The answer is the first line of the listing and every line after it through the one containing "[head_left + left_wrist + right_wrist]", exact, with pictures removed.

** Opening RECORDED DATA block **

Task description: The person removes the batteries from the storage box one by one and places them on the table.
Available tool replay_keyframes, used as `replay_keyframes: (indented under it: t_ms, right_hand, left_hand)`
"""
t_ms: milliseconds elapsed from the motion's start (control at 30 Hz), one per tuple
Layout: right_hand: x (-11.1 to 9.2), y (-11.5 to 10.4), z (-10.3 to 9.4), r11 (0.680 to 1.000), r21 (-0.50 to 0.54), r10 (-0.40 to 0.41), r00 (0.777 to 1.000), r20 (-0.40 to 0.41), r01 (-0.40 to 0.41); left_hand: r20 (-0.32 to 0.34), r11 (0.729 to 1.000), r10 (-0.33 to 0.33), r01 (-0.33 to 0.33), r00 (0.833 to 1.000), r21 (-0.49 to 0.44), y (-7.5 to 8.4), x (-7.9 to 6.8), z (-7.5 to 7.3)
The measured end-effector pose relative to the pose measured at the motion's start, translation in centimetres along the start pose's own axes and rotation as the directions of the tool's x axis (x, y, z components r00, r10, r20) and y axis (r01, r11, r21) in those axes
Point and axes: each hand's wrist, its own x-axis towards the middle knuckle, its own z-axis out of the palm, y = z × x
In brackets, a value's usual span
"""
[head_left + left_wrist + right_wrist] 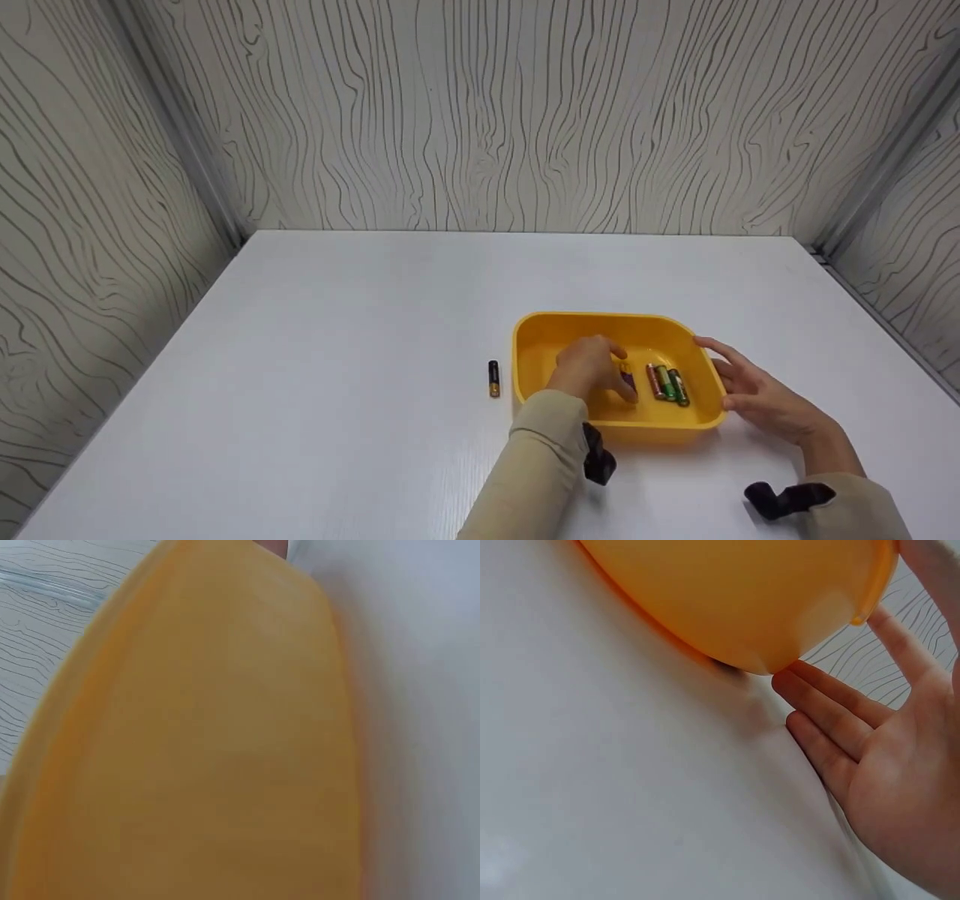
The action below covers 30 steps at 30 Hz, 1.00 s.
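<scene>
A yellow plastic tub (pixel 660 426) stands on the white table. My left hand (pixel 589 367) reaches down inside it, thumb and forefinger curled about the two ends of a purple-and-yellow battery (pixel 628 379). Beside that battery lie a red-and-silver battery (pixel 655 382) and two green ones, the middle green battery (pixel 665 383) and the outer green battery (pixel 679 388), in a row on the tub floor. My right hand (pixel 765 397) touches the tub's right end from outside, its fingers (pixel 832 709) extended against the wall. Only the tub's outer wall (pixel 225 735) fills the left wrist view.
A black-and-gold battery (pixel 493 379) lies on the table (pixel 300 360) left of the tub. Wood-grain panels (pixel 480 112) enclose the table at the back and sides. Dark wrist mounts (pixel 598 456) stick out from both sleeves.
</scene>
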Motion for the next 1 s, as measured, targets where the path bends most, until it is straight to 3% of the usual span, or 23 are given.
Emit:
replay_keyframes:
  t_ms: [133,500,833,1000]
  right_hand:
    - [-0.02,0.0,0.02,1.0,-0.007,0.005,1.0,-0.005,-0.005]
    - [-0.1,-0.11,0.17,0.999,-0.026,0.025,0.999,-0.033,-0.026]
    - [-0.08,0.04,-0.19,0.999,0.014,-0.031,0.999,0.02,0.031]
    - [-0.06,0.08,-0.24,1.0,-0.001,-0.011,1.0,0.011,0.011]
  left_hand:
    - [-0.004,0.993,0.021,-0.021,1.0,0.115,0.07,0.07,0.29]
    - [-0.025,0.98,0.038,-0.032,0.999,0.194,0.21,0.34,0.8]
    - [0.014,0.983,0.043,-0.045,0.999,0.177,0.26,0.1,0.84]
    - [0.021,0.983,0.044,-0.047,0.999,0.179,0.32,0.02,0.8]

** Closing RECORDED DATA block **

__TASK ANSWER__:
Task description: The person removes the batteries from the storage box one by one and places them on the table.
Available tool replay_keyframes, used as `replay_keyframes: (indented under it: t_ms, right_hand, left_hand)`
"""
t_ms: milliseconds elapsed from the motion's start (control at 30 Hz), one per tuple
Layout: right_hand: x (-11.1 to 9.2), y (-11.5 to 10.4), z (-10.3 to 9.4), r11 (0.680 to 1.000), r21 (-0.50 to 0.54), r10 (-0.40 to 0.41), r00 (0.777 to 1.000), r20 (-0.40 to 0.41), r01 (-0.40 to 0.41); left_hand: r20 (-0.32 to 0.34), r11 (0.729 to 1.000), r10 (-0.33 to 0.33), r01 (-0.33 to 0.33), r00 (0.833 to 1.000), r21 (-0.49 to 0.44), y (-7.5 to 8.4), x (-7.9 to 6.8), z (-7.5 to 7.3)
The measured end-effector pose relative to the pose measured at the motion's start, translation in centimetres along the start pose's own axes and rotation as the directions of the tool's x axis (x, y, z components r00, r10, r20) and y axis (r01, r11, r21) in those axes
Point and axes: each hand's wrist, its own x-axis towards the middle knuckle, its own z-axis out of the palm, y = z × x
In brackets, a value's usual span
"""
[head_left + left_wrist + right_wrist] 

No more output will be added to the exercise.